# KVM over IP



## da1 (Mar 31, 2012)

Hi guys,

I have a remote location of about five PC's (normal ones, no remote management software) and I need console access to those machines as if I were there. KVM over IP came to mind and since I don't have so much experience with it, I started google-ing. Then, I found out that Avocent (for instance), requires a separate software to (apparently) connect to the KVM device. This is problematic as I need an OS-independent solution (sometimes I only have my Nokia Communicator at hand, other times I have my FreeBSD laptop and other times I have Windows). 

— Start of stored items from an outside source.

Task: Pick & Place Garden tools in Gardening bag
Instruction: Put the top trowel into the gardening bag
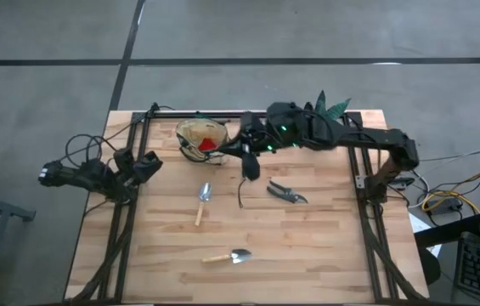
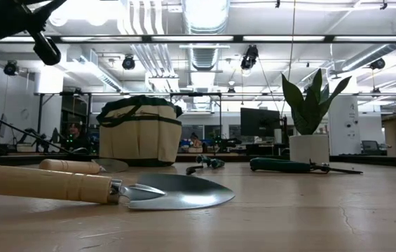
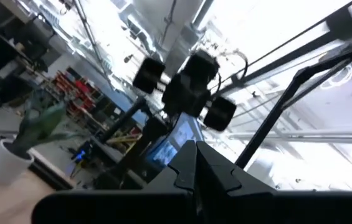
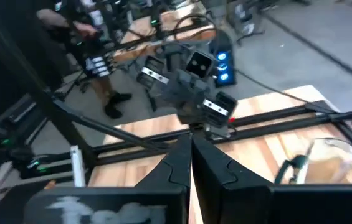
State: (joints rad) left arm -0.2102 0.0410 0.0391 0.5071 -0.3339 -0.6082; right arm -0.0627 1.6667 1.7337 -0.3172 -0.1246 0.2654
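Right pincer, fingers pressed together and empty, poised beside the gardening bag at the bench's far edge, the red piece inside the bag; left pincer, also closed, waits at the left edge. Remaining on the bench: two trowels, pruning shears and a thin dark stick. The stage appears to lie between placements; the next move calls for opening the fingers and descending over a remaining tool, likely the stick or shears.
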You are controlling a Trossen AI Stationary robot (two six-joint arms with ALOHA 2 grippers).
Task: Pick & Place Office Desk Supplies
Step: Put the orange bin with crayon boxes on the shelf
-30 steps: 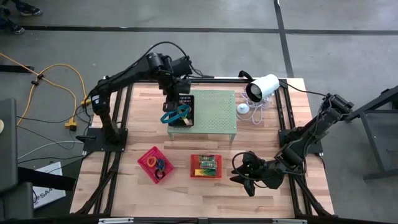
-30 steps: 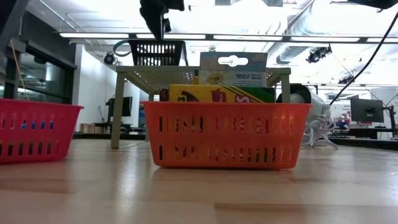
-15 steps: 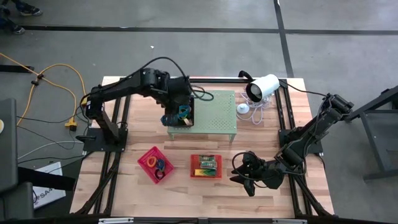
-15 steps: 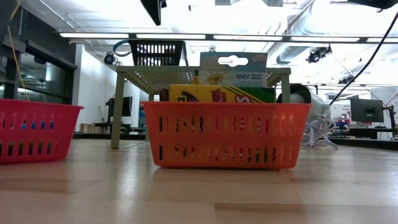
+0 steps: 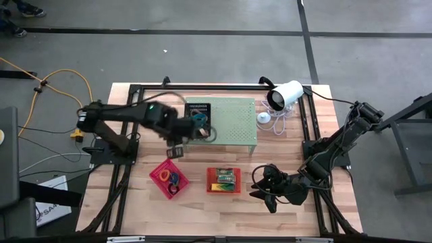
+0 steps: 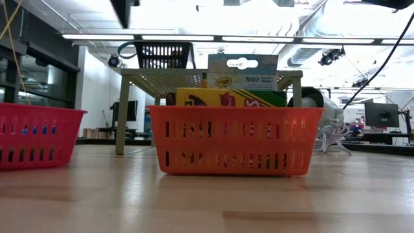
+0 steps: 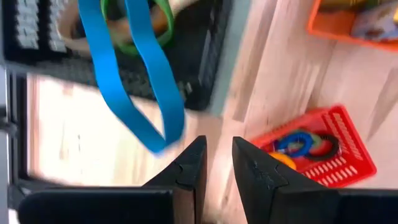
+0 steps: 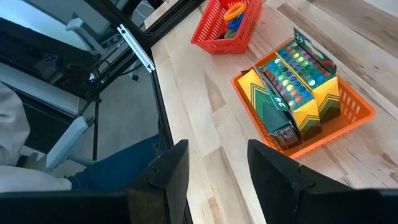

The costs for IPMI (a clear solution to the problem stated above) are too high due to the fact that it would imply replacing all motherboards+CPU+RAM from all 5 PC's with IPMI-enabled motherboards.

So my questions are:
1) Can one use an Avocent KVM over IP, without the remote management software (DSView)?
If not, is there another brand that allows this (something like the way you connect to an IPMI-enabled motherboard?)
2) Any other ideas for remote management besides KVM over IP?


----------



## Zare (Apr 1, 2012)

HP's KVM solutions use Java management software that should work on FreeBSD. No-name Chinese stuff mostly uses VNC.


----------



## Vitor (Apr 21, 2012)

*Try an external KVM-IP in-line unit*

Try Lantronix SecureLinx SpiderDuo. We tried a few competing units and settled on this small external embedded box for KVM over IP; we selected the Duo model because it allows server-side monitors to be hooked up pass-thru (we wanted this so that the server rack KVM switch can work as well). Other models work for headless servers. Client is a Java applet pushed from the IP address of the box, works in most browsers we have tried, and often better than the paid-for VNC solutions we tried. These units are available on the web for under $200, far simpler than changing out any hardware. Ours have been stable once new firmware uploaded (these run embedded Linux), and very easy to set up via the Cisco-style RS-232 cable, provided. We set ours up with static IP addresses locally with a notebook and ship them for remote deployment to the server location. Be aware that different models have USB or PS/2 connectors, so you need to order the right model for your server I/O plane. If you are really on a tight budget and the servers are all colocated, you could combine one Spider with a rack mount KVM switch to control several servers, but we found it wasn't worth the hassle for the cost savings. One other thing, this passes special key strokes, we have also used these for embedded systems to get into the boot loader. Good luck!


----------